При слове «взрыв» какая-то пружина разжалась внутри меня, состояние стабилизировалось, появилась собранность, четкость мыслей, они побежали хаотичным кругом, собирая информацию извне воедино.
– О каком взрыве ты говоришь?
Отец тяжело вздохнул, вытер руки полотенцем, сел на второй табурет спиной к окну, и налил себе в кружку кефир.
– Взрыв в закрытом городе, когда бахнули баллоны с газом, и тебя завалило обломками здания. Мы с трудом тебя разыскали. Потом еще почти месяц откачивали в реанимации. У тебя после этого случая проблемы с головой.
Отец тяжело вздохнул, как будто рассказывать ему все это приходится далеко не первый раз, отхлебнул кефира из кружки и, отводя глаза, продолжил.
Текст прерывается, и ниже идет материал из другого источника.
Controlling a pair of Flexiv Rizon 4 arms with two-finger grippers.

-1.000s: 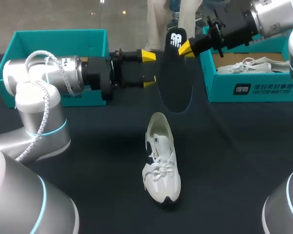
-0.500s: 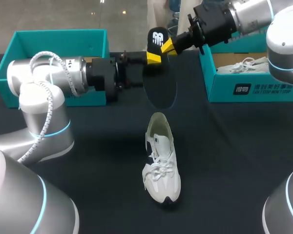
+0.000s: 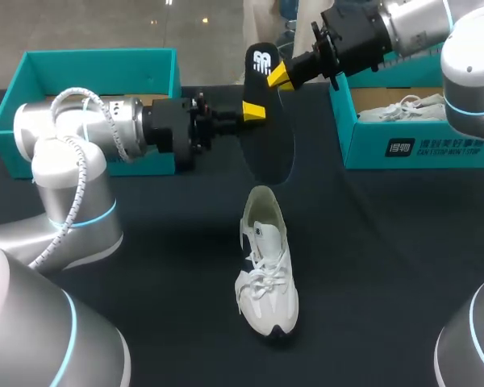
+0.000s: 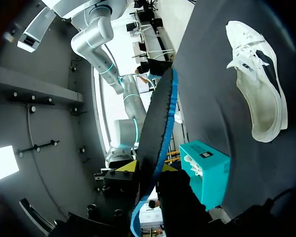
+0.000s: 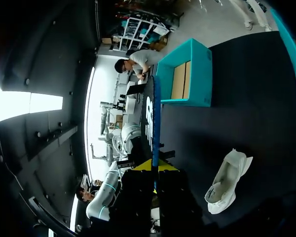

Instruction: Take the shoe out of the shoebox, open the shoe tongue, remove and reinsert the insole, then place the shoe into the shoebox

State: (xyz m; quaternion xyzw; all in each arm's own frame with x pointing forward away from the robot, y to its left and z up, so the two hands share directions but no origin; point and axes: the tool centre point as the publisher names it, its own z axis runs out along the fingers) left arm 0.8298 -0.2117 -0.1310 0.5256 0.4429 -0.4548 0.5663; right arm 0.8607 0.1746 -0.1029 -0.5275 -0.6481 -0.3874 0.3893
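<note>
About halfway through, by the look of it. Already out of its box and resting on its sole near the middle of the dark worktop [image 3: 145, 266]: the white shoe [image 3: 264, 262], toe toward the near edge, mouth gaping wide, so tongue apparently opened. Also out: the black insole [image 3: 268, 133], hanging upright in the air just beyond the shoe's heel and clear of it. Pinched at its upper, far end by the right end effector [image 3: 278, 74], clamped on it from both sides. At its middle, reaching in from the left, the left end effector [image 3: 254, 111]; cannot tell whether gripping or merely alongside. Left to do: sliding the insole back in, then returning the shoe to the teal shoebox [image 3: 89, 58] at far left, or the second shoebox [image 3: 403, 149] at far right, already holding a second shoe [image 3: 411, 109].
</note>
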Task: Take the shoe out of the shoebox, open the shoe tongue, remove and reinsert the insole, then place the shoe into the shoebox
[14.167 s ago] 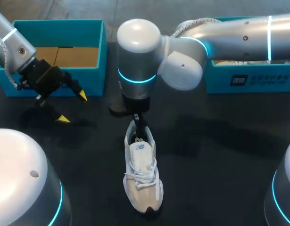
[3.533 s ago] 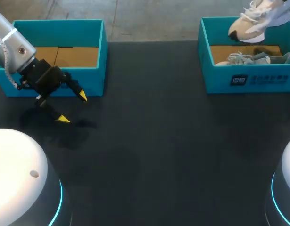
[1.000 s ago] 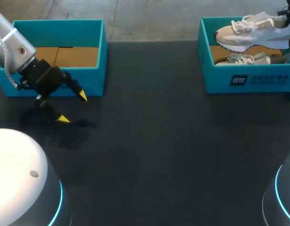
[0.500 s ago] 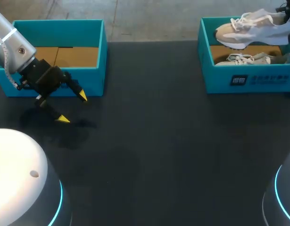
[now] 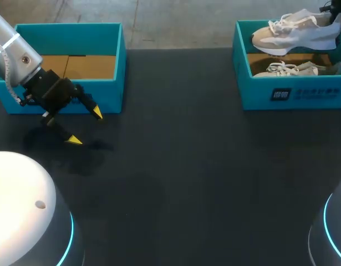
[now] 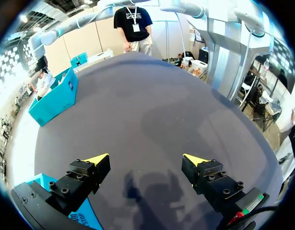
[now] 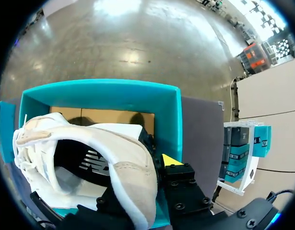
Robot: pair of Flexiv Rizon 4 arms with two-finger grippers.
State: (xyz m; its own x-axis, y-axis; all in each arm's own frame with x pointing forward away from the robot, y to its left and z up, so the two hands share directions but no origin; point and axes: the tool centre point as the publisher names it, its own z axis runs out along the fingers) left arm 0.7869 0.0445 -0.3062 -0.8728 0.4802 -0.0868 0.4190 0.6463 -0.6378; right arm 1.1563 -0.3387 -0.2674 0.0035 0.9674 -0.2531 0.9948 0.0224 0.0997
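Right claw (image 7: 154,154) clamps the shoe (image 5: 295,34) by its heel, upper right over the box (image 5: 292,94). I judge it light and floppy, the heel stiffest. Left claw (image 5: 86,127) gapes, empty.

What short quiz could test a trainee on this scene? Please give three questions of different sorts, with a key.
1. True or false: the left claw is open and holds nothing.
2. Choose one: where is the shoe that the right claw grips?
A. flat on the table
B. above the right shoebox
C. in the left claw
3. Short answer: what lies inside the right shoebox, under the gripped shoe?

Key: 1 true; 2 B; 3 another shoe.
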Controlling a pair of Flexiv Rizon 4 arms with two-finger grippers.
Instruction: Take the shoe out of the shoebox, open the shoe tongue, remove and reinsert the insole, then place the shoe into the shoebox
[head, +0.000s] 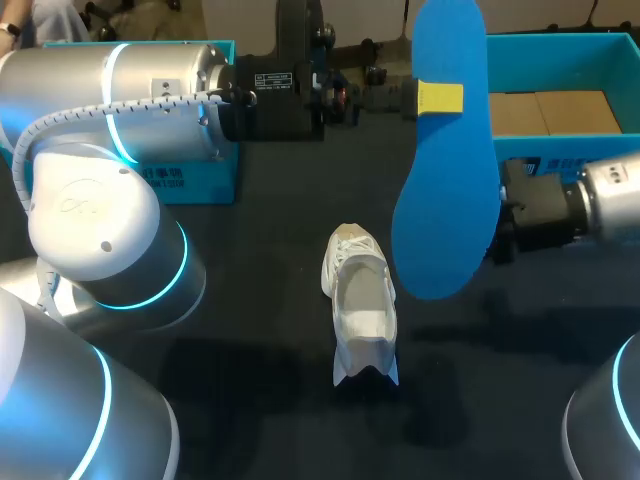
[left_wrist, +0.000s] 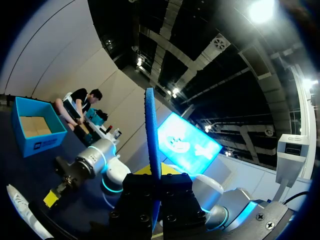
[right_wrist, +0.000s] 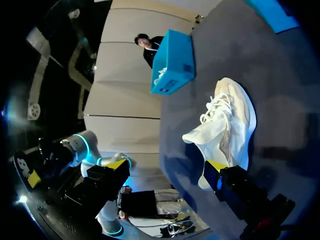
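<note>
Broadly, the dark bench was spanned by both arms: the left arm was seen reaching across the far side, the right arm entering from the opposite edge. A blue shoebox was seen open at the far right corner, w/ a second blue box at far left; which was box and which lid couldn't be told. The blue insole was held up in the air, out of the shoe, hanging above and slightly to the right of it. The white shoe was seen standing on its sole mid-bench, opening upward, well apart from the shoebox. The insole was pinched near its upper end by the left hand, fingers closed on both faces. The right hand was held w/ fingers spread wide, nothing gripped, the shoe just ahead and untouched.

Risks, as judged: the insole was gripped at one end only, so it could be swung or twisted in the pinch, esp. on a fast move, and slip out. The shoe was unrestrained, so at reinsertion it could be pushed along the bench or tipped if the insole's tip were caught on the collar or tongue. A flexible insole could also be buckled vs. seated flat.
</note>
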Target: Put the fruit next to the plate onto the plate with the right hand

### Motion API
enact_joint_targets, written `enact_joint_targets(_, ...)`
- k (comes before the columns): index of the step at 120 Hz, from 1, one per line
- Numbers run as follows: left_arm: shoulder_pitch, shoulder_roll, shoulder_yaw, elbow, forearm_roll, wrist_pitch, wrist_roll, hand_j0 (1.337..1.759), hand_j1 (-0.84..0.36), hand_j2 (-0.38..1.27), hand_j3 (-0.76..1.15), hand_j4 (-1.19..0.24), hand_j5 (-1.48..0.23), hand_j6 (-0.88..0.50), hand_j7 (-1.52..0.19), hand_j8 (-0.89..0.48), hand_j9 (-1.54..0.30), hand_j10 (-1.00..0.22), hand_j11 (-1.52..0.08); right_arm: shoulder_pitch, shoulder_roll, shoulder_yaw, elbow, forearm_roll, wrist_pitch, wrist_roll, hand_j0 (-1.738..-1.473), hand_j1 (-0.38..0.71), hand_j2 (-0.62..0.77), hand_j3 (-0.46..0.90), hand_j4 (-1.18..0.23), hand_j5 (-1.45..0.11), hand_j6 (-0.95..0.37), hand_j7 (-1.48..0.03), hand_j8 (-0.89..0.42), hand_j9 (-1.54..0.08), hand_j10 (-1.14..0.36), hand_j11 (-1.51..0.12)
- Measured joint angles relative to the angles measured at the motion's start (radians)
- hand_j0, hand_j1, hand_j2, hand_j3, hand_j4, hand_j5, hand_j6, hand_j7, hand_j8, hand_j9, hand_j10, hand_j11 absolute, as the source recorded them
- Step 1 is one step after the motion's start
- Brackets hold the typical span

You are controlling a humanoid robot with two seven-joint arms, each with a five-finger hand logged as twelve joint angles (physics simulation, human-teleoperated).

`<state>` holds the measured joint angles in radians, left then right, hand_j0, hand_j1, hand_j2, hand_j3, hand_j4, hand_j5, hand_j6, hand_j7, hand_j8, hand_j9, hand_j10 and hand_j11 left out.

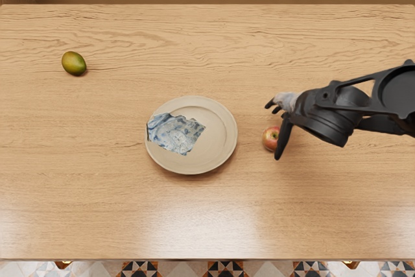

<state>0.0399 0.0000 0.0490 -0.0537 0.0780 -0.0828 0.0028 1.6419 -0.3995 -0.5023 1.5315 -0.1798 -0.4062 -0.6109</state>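
The right hand (pixel 287 113) is hanging open just beside the apple (pixel 270 139), which is probably light, firm and smooth; gripping around its middle seems best.

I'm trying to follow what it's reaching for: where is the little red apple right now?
In the head view the apple lies on the table just right of the plate, close beside the open right hand.

R hand (pixel 286 120), fingers spread, sits just right of red apple (pixel 270 138), which lies beside plate (pixel 222 135) w/ blue-white patch. Green-yellow mango (pixel 74 63) far left on wood table (pixel 207 218).
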Motion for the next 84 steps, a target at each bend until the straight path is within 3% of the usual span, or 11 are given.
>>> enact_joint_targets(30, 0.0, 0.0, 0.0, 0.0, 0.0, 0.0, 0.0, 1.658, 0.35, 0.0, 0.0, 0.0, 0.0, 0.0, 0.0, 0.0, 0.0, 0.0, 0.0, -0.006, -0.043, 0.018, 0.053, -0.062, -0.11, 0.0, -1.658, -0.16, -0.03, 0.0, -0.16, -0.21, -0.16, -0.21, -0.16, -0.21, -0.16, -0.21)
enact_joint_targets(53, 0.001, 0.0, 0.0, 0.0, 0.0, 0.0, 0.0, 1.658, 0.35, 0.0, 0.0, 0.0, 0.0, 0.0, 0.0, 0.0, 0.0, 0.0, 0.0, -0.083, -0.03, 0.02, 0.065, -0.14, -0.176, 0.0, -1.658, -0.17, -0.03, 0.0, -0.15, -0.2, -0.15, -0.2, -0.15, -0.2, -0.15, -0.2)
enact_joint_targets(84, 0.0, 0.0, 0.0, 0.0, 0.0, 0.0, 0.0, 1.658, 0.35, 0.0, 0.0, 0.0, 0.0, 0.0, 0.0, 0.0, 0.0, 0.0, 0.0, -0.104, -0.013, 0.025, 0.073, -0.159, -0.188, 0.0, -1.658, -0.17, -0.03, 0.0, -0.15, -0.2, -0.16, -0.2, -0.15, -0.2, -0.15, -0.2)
– Это я виноват. Взял тебя с собой тогда. Хотел пристроить своим помощником, зарплата хорошая, а остальному думал, на месте обучу. И выпил. Чего-то не пошло, у Саныча день рождения был, а он же, знаешь, самогон сам варит, – увидев выражение моего лица, он на секунду осекся, но быстро взял себя в руки и продолжил, – Никто не думал, что так может накрыть. Вроде люди все … Бывалые. И не такое пробовали. А нет, сильно напутал Михаил Александрович там что-то. Накрыло не по-детски. Я тот день сам плохо помню. Все в дугу. Никто лыка не вязал, на ногах не держался, но работать же надо, середина дня как никак. Разбрелись по своим местам. Кто там что сделал, до сих пор не понятно. Но как факт – газ взорвался, половину нашего завода как ураганом снесло, там же еще реактивы были, цепная реакция пошла. Нам с тобой повезло больше, что живы до сих пор. Я в самом дальнем цехе был, не сильно зацепило, только пальцы рук сломал и ободрал, пока выбирался. А тебя балкой приложило не хило, плюс завалило еще. Не сразу нашли. Ты сначала вроде нормальный был, доктора удивлялись, что так хорошо выздоровление прошло. Говорили, что травма очень тяжелая, последствия точно будут. Я порадовался – такой богатырь ты у меня, целехонек. А года полтора назад начались провалы в памяти у тебя. Нормальный, нормальный, потом раз – и ничего не помнишь, вот с того момента где-то, как все произошло, память и стирает. Сейчас лучше уже, когда первый раз такой был, ты меня увидел, орать стал, в драку полез. Хорошо хоть, Лариска с Кирей рядом оказались, отбили меня. Лось ты вырос тот еще, а в припадке так …силенок на троих хватило. Все кричал: «Гномы, орки!» Тебе кошмары после того случая часто снились. Врач сказал, что мозг перемешивает их с реальностью. Видимо лекарства хорошие, в этот раз все-таки помогают.